● Work request
Records follow. Pull out every line that contains "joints".

——

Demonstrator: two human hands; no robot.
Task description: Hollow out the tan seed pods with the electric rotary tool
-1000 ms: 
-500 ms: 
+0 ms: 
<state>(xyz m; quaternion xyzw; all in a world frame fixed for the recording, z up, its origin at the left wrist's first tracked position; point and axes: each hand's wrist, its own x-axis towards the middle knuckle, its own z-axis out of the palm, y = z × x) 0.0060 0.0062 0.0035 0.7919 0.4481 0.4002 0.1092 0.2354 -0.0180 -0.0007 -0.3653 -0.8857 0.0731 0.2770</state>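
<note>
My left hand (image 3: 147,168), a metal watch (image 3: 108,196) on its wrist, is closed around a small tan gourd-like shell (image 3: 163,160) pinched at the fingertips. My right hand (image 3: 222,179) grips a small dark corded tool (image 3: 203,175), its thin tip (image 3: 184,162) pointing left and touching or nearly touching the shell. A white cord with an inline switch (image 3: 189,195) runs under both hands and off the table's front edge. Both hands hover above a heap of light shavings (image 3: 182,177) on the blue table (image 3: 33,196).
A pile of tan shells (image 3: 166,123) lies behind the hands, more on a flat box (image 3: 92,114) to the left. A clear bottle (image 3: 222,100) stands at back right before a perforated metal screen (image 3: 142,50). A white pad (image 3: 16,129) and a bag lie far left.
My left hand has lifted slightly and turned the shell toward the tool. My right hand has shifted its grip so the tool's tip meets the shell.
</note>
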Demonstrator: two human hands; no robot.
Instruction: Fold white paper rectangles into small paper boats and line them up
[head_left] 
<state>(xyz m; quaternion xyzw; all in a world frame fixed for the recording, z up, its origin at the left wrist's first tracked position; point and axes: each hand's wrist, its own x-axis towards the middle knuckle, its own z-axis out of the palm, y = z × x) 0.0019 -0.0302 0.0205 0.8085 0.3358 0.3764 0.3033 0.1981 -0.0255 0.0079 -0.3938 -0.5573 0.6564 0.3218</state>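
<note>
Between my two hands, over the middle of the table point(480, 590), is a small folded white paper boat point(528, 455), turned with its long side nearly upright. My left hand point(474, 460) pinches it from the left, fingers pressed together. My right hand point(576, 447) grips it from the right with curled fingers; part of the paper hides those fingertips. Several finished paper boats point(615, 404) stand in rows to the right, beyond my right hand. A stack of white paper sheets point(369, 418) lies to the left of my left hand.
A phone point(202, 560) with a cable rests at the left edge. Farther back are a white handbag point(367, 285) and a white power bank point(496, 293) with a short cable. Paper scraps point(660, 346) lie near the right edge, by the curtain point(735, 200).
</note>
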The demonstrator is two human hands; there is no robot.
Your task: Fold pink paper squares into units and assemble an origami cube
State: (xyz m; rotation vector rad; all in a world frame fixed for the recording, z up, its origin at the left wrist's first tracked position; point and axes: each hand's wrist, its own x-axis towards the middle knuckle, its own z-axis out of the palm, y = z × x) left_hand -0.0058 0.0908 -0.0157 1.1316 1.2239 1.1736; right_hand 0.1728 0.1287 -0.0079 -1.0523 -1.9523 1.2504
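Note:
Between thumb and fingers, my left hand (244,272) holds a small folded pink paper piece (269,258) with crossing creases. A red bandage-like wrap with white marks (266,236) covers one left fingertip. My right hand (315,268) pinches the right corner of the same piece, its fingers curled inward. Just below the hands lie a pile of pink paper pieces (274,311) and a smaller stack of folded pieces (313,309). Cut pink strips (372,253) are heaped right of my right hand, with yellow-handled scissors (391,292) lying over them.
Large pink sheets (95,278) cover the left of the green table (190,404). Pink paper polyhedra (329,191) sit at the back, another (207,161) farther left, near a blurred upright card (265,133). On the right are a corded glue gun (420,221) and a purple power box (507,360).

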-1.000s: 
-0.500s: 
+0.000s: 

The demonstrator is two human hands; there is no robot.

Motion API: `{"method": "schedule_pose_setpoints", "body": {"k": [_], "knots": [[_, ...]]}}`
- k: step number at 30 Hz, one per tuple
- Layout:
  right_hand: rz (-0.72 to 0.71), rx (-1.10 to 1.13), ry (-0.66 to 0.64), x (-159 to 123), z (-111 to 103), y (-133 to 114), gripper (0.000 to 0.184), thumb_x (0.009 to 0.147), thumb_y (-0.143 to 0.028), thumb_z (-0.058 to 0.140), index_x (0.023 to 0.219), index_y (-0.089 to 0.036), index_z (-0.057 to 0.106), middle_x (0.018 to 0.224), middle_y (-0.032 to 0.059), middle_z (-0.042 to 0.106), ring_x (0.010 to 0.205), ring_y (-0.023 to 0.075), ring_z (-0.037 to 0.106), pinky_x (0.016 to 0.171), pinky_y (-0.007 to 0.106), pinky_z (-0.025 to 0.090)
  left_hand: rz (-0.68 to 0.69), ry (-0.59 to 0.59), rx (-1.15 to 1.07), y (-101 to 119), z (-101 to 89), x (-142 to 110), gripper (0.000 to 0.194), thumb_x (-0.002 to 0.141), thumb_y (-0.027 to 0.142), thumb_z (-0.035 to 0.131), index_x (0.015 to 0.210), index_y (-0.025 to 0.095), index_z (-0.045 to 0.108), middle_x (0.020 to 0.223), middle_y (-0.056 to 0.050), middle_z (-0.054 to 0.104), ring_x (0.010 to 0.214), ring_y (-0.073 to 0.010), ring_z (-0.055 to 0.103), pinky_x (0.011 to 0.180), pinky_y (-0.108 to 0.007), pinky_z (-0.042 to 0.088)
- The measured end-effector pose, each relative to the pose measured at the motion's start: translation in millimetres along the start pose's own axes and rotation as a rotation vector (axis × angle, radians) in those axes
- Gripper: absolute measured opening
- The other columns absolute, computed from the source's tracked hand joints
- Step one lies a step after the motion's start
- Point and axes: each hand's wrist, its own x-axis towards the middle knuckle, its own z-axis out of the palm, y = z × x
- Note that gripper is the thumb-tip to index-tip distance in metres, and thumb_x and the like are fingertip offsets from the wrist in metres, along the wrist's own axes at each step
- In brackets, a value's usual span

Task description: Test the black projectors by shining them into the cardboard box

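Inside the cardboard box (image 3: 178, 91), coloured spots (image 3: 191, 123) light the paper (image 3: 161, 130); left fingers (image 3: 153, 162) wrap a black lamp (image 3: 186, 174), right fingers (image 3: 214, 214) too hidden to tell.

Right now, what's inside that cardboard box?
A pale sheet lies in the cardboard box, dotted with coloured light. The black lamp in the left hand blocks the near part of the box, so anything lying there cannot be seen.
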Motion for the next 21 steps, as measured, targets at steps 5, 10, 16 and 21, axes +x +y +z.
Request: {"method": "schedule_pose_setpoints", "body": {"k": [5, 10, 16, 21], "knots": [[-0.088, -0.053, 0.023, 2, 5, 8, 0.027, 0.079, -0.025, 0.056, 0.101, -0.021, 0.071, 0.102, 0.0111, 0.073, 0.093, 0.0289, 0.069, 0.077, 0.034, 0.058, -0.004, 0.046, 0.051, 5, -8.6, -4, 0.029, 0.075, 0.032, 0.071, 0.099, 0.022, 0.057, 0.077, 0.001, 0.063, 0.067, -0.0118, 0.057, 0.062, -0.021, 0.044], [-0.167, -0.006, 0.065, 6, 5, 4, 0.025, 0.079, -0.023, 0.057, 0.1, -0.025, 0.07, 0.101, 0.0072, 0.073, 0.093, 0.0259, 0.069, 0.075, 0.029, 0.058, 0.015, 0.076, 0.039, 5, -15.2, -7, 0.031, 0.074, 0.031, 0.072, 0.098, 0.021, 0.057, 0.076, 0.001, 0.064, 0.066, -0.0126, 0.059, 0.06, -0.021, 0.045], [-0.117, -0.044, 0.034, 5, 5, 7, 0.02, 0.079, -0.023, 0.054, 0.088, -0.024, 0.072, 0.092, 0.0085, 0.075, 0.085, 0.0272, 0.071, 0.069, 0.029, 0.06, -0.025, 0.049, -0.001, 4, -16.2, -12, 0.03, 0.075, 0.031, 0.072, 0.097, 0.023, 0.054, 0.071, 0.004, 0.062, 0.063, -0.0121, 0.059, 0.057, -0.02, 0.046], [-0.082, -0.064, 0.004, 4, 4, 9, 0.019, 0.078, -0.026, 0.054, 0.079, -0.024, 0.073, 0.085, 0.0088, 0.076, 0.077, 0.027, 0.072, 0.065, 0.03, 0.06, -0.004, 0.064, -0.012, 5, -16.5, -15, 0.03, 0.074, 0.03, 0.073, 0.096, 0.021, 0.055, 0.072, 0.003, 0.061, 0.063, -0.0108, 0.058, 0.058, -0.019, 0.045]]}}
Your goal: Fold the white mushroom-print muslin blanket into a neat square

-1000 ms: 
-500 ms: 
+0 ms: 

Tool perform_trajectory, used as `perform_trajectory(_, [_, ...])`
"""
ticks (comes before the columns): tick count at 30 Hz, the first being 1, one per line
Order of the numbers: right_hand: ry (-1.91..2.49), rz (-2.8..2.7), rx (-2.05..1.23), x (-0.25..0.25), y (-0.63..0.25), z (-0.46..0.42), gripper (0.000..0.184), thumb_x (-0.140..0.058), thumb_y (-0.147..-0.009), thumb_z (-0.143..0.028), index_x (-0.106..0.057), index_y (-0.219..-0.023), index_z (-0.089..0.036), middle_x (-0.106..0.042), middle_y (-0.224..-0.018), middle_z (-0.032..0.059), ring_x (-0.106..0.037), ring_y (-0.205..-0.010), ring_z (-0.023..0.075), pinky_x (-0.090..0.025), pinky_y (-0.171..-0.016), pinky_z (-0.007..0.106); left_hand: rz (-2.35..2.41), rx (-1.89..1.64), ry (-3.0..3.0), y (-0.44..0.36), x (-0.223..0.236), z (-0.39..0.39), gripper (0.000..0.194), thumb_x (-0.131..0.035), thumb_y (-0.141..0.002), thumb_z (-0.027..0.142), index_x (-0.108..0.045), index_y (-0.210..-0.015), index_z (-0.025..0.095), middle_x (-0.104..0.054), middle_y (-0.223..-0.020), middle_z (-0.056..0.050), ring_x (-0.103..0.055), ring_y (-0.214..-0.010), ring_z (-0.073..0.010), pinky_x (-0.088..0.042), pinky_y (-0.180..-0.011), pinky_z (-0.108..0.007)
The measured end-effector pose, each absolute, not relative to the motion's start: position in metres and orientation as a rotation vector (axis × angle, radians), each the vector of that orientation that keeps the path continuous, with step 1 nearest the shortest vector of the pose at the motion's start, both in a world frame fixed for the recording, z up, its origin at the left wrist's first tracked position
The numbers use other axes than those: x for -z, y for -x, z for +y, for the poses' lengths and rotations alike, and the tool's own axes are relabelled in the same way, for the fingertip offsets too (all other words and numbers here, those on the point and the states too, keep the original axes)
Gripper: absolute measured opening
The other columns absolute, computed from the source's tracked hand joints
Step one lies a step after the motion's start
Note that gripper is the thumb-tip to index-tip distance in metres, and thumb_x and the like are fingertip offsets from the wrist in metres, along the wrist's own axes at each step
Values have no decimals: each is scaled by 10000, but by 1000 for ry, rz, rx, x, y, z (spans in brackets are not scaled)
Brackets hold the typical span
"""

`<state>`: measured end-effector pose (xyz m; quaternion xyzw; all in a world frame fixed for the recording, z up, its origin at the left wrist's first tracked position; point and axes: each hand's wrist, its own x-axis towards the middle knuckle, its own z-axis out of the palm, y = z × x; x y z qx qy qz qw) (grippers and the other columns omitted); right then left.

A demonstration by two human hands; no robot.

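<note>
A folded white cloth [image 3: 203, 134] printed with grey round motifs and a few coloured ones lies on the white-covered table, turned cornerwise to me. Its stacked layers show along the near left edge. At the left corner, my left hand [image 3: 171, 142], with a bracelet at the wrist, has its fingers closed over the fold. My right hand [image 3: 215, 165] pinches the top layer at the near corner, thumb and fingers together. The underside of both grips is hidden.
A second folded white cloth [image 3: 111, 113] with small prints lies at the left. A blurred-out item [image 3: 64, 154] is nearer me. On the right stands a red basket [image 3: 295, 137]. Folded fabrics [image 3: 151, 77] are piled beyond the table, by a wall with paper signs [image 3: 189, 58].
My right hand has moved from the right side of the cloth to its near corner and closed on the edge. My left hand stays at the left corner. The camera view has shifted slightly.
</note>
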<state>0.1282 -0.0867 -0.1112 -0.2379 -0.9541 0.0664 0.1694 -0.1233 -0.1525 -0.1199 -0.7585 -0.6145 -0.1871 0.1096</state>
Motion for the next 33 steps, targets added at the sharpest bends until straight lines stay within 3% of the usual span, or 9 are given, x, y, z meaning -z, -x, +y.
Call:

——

● Task result
- The other columns absolute, computed from the source's tracked hand joints
The other columns absolute, computed from the source's tracked hand joints

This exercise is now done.